» **YOUR OBJECTIVE**: Where the line with "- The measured" appears below, start writing out lines exactly, and finish with the line with "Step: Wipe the", which is included; write out nothing else.

--- SOURCE INFORMATION Enclosed Below ---

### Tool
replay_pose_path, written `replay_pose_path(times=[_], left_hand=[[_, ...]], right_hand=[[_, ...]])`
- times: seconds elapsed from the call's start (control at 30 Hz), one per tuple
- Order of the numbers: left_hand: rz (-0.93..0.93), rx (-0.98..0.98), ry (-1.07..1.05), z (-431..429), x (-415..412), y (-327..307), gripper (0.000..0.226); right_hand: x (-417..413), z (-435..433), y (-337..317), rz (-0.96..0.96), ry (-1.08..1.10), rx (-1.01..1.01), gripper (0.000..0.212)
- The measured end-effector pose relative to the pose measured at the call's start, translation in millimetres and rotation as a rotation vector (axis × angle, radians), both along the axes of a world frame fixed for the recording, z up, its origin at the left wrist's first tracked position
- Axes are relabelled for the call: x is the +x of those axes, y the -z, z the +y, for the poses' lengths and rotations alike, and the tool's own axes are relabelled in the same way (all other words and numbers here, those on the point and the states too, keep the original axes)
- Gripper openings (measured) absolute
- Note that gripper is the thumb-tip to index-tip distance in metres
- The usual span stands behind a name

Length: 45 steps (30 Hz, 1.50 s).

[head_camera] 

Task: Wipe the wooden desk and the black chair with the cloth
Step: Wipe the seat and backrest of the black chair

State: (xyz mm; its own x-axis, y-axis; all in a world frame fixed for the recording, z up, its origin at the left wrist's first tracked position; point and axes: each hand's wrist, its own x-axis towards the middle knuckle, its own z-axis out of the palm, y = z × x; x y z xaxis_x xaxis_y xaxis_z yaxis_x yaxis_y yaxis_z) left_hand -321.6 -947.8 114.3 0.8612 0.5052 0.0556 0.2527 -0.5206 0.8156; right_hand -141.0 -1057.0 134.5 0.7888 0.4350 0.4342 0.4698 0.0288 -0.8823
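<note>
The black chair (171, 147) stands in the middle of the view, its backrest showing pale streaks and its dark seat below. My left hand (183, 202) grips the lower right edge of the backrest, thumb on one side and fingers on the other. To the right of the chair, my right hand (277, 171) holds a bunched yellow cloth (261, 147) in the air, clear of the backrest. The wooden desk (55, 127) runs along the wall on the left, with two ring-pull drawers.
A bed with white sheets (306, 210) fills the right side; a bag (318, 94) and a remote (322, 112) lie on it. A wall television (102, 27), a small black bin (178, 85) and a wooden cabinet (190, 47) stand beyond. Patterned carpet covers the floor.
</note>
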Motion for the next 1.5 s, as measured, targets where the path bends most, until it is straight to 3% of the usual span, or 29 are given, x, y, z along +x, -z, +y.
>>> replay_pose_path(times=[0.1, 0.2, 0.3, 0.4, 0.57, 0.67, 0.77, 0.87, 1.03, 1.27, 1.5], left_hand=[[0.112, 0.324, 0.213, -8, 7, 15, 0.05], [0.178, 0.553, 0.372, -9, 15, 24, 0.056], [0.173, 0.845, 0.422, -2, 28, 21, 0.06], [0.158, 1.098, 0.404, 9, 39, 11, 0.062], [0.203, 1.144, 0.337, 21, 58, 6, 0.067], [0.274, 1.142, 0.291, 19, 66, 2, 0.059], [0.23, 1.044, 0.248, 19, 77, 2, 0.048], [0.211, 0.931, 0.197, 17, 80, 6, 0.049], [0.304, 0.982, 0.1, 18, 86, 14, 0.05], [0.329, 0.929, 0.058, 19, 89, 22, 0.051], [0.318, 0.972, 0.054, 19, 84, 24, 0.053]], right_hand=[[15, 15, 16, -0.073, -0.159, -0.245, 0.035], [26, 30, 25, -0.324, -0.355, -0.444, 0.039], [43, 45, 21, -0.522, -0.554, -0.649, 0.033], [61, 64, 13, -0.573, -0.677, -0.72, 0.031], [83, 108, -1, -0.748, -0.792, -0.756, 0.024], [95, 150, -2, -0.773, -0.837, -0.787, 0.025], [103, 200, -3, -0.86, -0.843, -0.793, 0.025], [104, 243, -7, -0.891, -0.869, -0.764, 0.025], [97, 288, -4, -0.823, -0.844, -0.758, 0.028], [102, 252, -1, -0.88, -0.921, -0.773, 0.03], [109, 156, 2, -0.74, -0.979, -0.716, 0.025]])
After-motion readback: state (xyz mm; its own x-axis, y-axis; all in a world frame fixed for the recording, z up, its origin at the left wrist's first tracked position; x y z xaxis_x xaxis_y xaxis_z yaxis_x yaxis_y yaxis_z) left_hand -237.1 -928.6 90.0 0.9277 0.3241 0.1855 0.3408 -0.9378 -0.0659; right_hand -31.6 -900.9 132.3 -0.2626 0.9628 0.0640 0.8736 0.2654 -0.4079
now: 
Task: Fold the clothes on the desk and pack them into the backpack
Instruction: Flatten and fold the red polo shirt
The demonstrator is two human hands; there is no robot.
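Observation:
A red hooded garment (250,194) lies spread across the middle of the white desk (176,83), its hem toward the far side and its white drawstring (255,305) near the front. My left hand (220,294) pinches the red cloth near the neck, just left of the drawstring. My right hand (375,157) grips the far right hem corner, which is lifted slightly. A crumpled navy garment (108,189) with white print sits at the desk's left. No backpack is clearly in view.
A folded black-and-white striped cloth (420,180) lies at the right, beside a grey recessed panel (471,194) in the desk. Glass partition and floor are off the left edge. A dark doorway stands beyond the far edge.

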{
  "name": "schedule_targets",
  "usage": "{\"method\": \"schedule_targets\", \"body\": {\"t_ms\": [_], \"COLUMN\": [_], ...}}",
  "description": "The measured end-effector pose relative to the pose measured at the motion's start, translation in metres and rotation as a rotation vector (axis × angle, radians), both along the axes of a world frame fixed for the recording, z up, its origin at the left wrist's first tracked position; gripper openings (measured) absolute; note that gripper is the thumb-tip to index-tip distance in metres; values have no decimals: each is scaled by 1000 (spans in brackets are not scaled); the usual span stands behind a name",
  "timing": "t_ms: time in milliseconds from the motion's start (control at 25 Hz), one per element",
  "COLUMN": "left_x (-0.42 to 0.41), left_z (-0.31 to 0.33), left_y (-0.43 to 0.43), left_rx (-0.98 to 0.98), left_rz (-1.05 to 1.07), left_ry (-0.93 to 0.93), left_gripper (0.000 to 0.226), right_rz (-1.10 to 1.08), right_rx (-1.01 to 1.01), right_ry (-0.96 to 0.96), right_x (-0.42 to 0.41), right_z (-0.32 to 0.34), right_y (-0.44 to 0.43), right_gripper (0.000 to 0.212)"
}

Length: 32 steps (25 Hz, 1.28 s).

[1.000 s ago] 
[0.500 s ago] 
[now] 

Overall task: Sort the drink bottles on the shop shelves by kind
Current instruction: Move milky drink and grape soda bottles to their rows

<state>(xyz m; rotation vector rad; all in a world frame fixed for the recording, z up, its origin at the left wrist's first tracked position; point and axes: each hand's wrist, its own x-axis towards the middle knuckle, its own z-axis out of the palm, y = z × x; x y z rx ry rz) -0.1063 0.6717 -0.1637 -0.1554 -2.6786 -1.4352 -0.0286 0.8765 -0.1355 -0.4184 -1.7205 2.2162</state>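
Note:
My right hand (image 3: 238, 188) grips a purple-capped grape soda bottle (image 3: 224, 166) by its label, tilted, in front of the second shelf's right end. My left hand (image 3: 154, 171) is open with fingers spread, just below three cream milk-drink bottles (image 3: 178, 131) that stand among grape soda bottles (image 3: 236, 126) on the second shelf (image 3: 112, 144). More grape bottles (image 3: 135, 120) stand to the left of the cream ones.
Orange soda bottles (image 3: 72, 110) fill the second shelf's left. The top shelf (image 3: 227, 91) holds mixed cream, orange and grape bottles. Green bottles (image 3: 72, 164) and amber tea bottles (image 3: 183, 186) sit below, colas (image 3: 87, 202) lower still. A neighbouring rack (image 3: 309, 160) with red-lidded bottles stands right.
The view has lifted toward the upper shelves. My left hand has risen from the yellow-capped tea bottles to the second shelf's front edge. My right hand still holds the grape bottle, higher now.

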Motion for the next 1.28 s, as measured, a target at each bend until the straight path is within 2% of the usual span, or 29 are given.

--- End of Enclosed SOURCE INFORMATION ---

» **OUTPUT OF THE EXERCISE**:
- The measured end-effector pose relative to the pose measured at the call's start, translation in millimetres and rotation as a rotation vector (axis × angle, radians), both along the axes of a world frame fixed for the recording, z up, its origin at the left wrist's first tracked position
- Axes are relabelled for the call: x is the +x of those axes, y the -z, z the +y, for the poses' lengths and rotations alike, and the tool's own axes are relabelled in the same way (all other words and numbers here, those on the point and the states too, keep the original axes)
- Gripper openings (measured) absolute
- Note that gripper is the thumb-tip to index-tip distance in metres
- The usual span stands behind a name

Length: 45 steps (30 Hz, 1.50 s).

[head_camera] 

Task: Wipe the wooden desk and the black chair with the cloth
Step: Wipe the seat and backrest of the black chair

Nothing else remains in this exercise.